Недостатков в книге Андрея Белого много. Он неумеренно пользуется слишком звонкими рифмами, аллитерациями. Слишком часто встречаются: лапоть — окопать, росах — посох, утонешь — Воронеж, сырости — вырасти, Киев — змиев, бродили — лилий, окол — стекол, лисий — выси, мифом — лифом (!?!), погибли — библий и т. д. Бесплодно хочет стать рифмой созвучие: столицу — виселицу (64). И можно ли, не подавившись, прочитать стих:
Вниз из изб идут?
К оригинальным недостаткам Андрея Белого относится злоупотребление будущим многократным, например:
Злое поле жутким лаем
Всхлипнет за селом.
Надо бы: всхлипывает. При будущем получается ненужный оттенок многократности: нет-нет да и всхлипнет. Примеров такого будущего много: просверкает, тукнет, взмоется, прокружится, исчертит, взвеет и т. д.
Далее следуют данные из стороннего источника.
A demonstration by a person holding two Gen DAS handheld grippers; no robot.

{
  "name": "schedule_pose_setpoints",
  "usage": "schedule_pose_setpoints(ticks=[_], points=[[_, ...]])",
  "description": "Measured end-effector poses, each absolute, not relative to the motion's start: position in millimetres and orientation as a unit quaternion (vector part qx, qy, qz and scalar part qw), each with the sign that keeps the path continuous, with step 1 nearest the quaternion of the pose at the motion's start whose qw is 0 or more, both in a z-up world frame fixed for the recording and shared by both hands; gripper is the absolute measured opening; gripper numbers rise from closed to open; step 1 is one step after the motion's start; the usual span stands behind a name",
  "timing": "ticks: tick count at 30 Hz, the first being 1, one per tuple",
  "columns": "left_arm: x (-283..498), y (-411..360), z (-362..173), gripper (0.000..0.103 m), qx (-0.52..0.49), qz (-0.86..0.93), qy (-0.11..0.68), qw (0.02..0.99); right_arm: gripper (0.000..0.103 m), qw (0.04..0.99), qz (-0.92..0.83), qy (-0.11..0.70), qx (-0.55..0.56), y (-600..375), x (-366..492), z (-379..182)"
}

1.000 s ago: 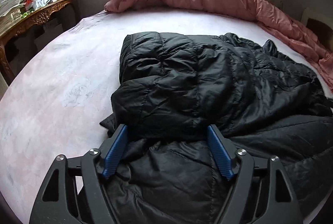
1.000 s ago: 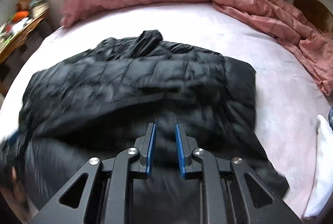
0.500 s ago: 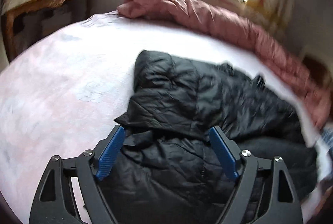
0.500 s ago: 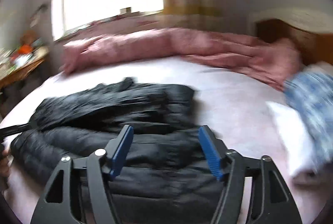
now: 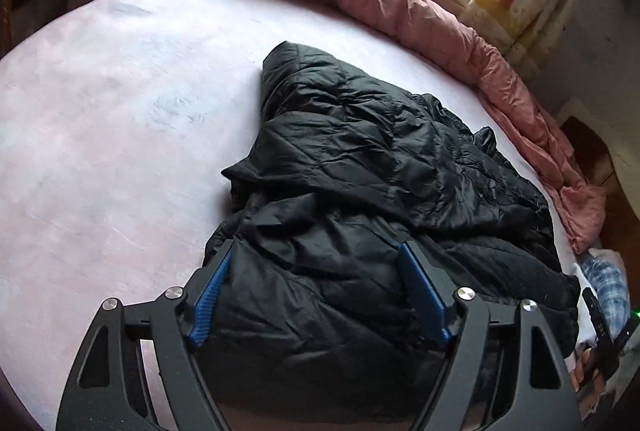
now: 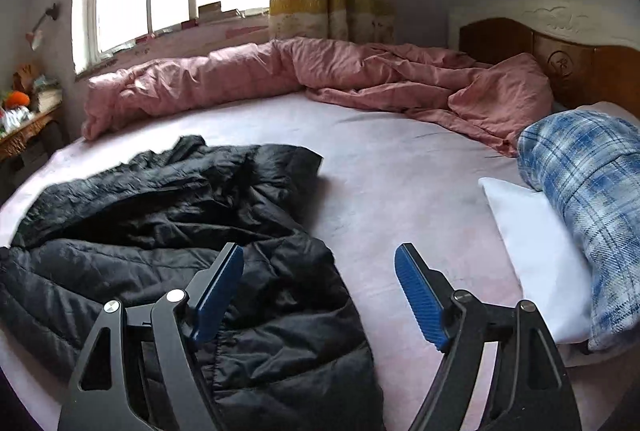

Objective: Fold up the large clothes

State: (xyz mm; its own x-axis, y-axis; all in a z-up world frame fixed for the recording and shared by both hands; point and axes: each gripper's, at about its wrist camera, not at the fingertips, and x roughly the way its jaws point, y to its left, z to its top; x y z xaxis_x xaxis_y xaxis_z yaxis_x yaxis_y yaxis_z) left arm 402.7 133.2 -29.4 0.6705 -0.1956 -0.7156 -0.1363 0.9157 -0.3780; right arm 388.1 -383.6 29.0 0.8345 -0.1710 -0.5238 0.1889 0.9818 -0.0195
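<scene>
A black quilted puffer jacket lies partly folded on the pale pink bed sheet. It also shows in the right wrist view, at the left. My left gripper is open, just above the jacket's near edge, with nothing between its blue pads. My right gripper is open and empty over the jacket's right edge; its left finger is over the jacket and its right finger over the bare sheet.
A crumpled pink duvet runs along the far side of the bed under the window. A blue plaid pillow and a white pillow lie at the right by the wooden headboard. A cluttered side table stands at the left.
My right gripper has opened and let go of the jacket, then lifted and swung to the right. My left gripper stayed open and its view turned to the right.
</scene>
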Motion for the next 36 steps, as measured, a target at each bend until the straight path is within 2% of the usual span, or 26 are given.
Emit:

Андрей Белый идет за Некрасовым в изображении скорби народной. В безотрадных красках является ему Россия.
И кабак, и погост, и ребенок,
Засыпающий там у грудей: —
Там — убогие стаи избенок,
Там — убогие стаи людей.
Характерно, что поэт видит в России все, что видел Некрасов, все, кроме храма, о камни которого бился головой поэт народного горя. ‘Скудного алтаря’, ‘дяди Власа’, ‘апостола Павла с мечом’ нет в книге Андрея Белого. Правда, есть дьякон, но:
Гомилетика, каноника —
Раздувай-дува-дувай, моя гармоника!
Это — озлобленный Некрасов ‘Последних песен’4 и ‘Кому на Руси жить хорошо’.
Книга Андрея Белого называется ‘Пепел’. Пепел чего? Прежних субъективных переживаний поэта или объективной действительности, — пепел России? И того и другого. И если суждено поэту, подобно Фениксу, восстать из пепла для новых песен жизни и утверждения, то будущая его книга может быть только о ‘Боге угнетенных, Боге скорбящих, Боге поколений, предстоящих пред этим скудным алтарем’5. Без этого Бога и Россия, и народность, и наша личность могут быть только горстью ‘пепла’.

КОММЕНТАРИИ

Впервые: Весы. 1909. No 1. С. 84—86.
1 Эту мысль Брюсов развивает в статье ‘Ключи тайн’ (Весы. 1904. No 1). См.: Брюсов Валерий. Собр. соч.: В 7 т. М., 1975. Т. 6. С. 86, 93.
2 Статья К. Бальмонта ‘Некрасов’, основанная на лекции, прочитанной им в Москве 23 февраля 1903 г. в Обществе любителей российской словесности, была опубликована в журнале ‘Новый Путь’ (1903. No 3), вошла в сборник статей Бальмонта ‘Горные вершины’ (М., 1904).
3 Стихотворение Н. А. Некрасова ‘Огородник’ (‘Не гулял с кистенем я в дремучем лесу…’, 1846).
4 В книгу Некрасова ‘Последние песни’ (СПб., 1877) вошли его предсмертные лирические стихотворения, сатирическая поэма ‘Современники’ и отрывки из поэмы ‘Мать’.
5 ‘Бог угнетенных, Бог скорбящих, / Бог поколений, предстоящих / Пред этим скудным алтарем!’ — заключительные строки гл. 1 поэмы Некрасова ‘Тишина’ (1856—1857). См.: Некрасов Н.А. Полн. собр. соч. и писем: В 15 т. Л., 1982. Т. 4. С. 52.